2025 marked a pivotal year for institutional portals. Three institutions that had previously managed their own local open archives began their transition to HAL, adopting the HAL portal as their sole institutional repository. Such decisions are often driven by technical obsolescence, financial constraints, and the desire to participate in a national collaborative effort. Since HAL was created, several other institutions have already followed suit. As HAL celebrates its 25th anniversary, let’s reflect on the long-term shift towards shared infrastructure.
In 2025, the University of Lille, the École nationale supérieure d’arts et métiers (ENSAM), and the University of Strasbourg each decided to switch their open archive infrastructure to HAL’s portal solution. Lille and ENSAM already had a HAL portal, which now serves as their exclusive institutional repository, while the University of Strasbourg launched its portal just last year. In 2026, the University of Bordeaux followed suit.
Each of these three institutions had previously established workflows to transfer some of their content to HAL. However, the full transition required both data migration and enhanced team support.
As we celebrate HAL’s 25th anniversary, let’s look back… Several other institutions had also chosen to phase out their locally developed open archives, making their HAL portal the sole institutional repository and gradually reshaping the national landscape. All of these institutions were already contributing content to HAL, and most also had a HAL portal in place.
Okina, the University of Angers’ open archive, was the first of this kind. Launched in early 2015, its deposit function was deactivated at the end of 2019, the same year the institution opened its HAL portal —now its sole institutional repository.
Even older, the Prodinra archive, created in 2006 by INRA (now INRAE), was permanently shut down in May 2020 due to its outdated technological infrastructure. When INRA merged with Irstea in 2019, the migration of the Irstea archive was included in the project. The migration project lasted nearly two years. INRAE joined CCSD’s governing bodies in 2018, contributing both funding and development resources. Its goals included fostering HAL’s expansion, as pooling efforts helps reduce development and maintenance costs. With reinforced teams, new features were developed and rolled out to the entire HAL user community. The HAL-INRAE portal officially launched in March 2020.
Launched in 2008, SPIRE, Sciences Po’s open archive, was migrated to HAL in 2021. According to the user guide, one reason for this transition was that HAL had become “essential for meeting the requirements of research evaluation and funding bodies (HCERES, RIBAC, ANR, ERC).” The portal definitively replaced SPIRE in October 2021.

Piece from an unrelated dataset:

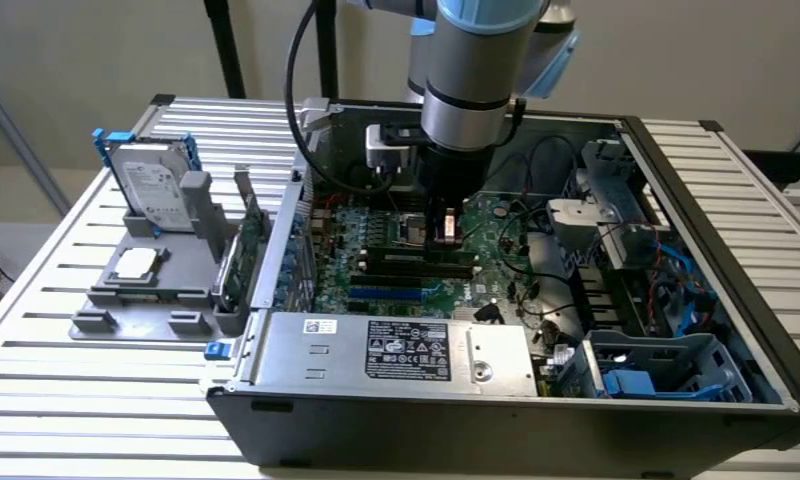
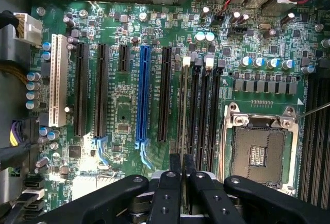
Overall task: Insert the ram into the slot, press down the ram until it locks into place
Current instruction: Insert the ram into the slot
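Gripper (image 2: 182,168) fingers are clamped together on the ram (image 2: 184,110), which stands on edge along the black memory slot (image 2: 188,87), between the blue slot (image 2: 143,95) and the processor socket (image 2: 258,154). Whether it is locked in cannot be told. Seen from the exterior view, the gripper (image 1: 440,232) sits low over the motherboard (image 1: 360,285).

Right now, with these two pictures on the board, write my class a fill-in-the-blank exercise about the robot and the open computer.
1. The gripper holds the ram over the green ___.
2. One long slot on the board is bright ___.
3. The hard drive stands on the exterior view's ___ of the computer case.

Missing words: motherboard; blue; left.
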### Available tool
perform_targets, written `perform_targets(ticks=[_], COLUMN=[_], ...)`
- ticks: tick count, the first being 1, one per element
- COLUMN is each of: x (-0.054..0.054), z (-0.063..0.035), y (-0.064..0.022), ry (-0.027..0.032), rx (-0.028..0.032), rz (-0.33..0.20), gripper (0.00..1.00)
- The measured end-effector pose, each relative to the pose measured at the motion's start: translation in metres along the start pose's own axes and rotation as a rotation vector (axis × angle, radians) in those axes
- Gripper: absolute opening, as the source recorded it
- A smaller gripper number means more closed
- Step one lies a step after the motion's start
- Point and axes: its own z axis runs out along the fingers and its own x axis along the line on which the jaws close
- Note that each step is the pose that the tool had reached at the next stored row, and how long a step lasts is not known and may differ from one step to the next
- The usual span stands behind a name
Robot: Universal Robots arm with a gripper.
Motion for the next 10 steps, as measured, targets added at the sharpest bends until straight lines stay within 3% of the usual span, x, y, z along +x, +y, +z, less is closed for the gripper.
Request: perform_targets(ticks=[10], x=[0.0], z=[0.0027], y=[-0.0001], ry=[0.0], rx=[0.0037], rz=[0.0], gripper=[0.13])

In 2023, another archive—also launched in 2008—closed: OATAO, operated by Toulouse INP. The HAL portal of the University of Toulouse, established in 2011, expanded its scope to become the shared portal for the University, the INP, and the Université de Technologie Tarbes Occitanie Pyrénées (UTTOP).

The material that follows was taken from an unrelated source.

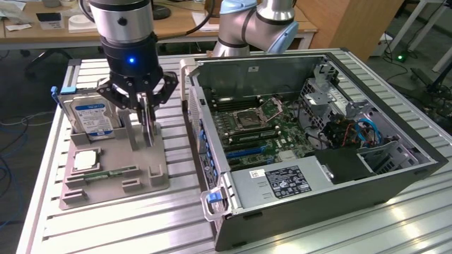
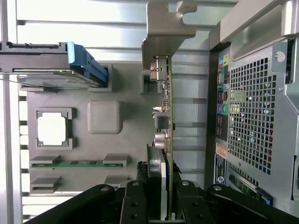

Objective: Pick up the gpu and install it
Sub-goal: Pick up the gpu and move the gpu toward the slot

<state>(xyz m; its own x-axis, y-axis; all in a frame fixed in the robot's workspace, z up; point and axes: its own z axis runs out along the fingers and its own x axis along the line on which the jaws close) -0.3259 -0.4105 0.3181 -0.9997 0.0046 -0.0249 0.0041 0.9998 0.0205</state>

While these strategies address technical and financial challenges, they also simplify the daily lives of researchers working in multi-supervised research environments. As highlighted in the report on the closure of the Lille archive: “The coexistence of two archives can be confusing for researchers, despite available guidance. This is even more true when research units receive different recommendations from their supervising institutions, some of which are strongly involved in HAL.”

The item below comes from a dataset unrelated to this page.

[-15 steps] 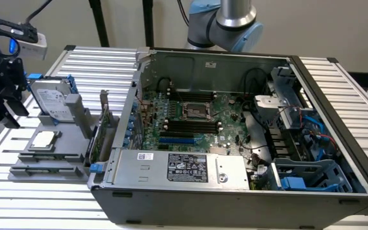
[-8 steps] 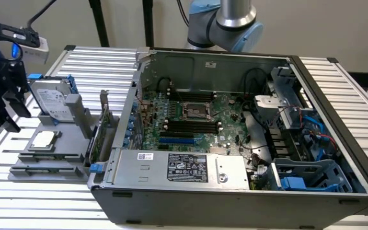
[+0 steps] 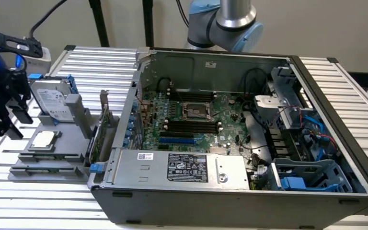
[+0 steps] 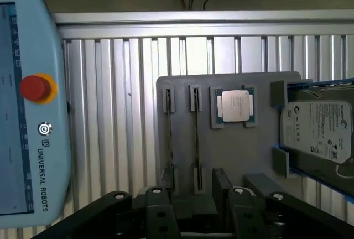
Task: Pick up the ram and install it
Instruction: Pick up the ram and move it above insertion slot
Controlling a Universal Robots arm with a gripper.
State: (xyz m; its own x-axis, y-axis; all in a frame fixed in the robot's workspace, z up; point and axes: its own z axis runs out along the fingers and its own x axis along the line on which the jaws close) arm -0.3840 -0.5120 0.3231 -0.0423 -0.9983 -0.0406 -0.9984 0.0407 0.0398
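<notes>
At the exterior view's left the gripper (image 3: 8,122) hangs over the grey holder (image 3: 63,146) on the slatted bench (image 3: 43,201), pointing straight down. Its jaws stand apart with nothing in them. In the wrist view they straddle one end of the ram (image 4: 196,139) without touching it, which reads as lining up for a pinch across the thin board.

The ram stands on its long edge between slotted posts, which leaves its upper edge free and both flat faces open to the jaws. A second stick (image 4: 168,139) seems to sit the same way in the neighbouring slot, though it is faint.

Beside them the holder carries a processor (image 3: 43,140) lying flat in a shallow frame and a hard drive (image 3: 50,98) propped against blue rails, each set apart so it can be reached alone. Next comes an upright green card (image 3: 104,129), just outside the computer case (image 3: 190,199).

The case lies on its side with the cover off, so the motherboard (image 3: 229,108) faces up. Its black memory slots (image 3: 190,125) appear to carry no stick — the ram is well apart from them, not yet picked up.
</notes>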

HAL occupies a unique position in the international landscape of open archives, which is largely dominated by locally deployed institutional platforms or major thematic repositories. Its model is built on a shared national infrastructure that serves the entire academic community while allowing each institution to maintain its own dedicated, customizable space, known as a “portal.” HAL’s approach stands out: while many countries either host numerous independent institutional archives or rely on international platforms, France’s national strategy early on promoted HAL’s shared model. Today, HAL represents a network of over 150 portals.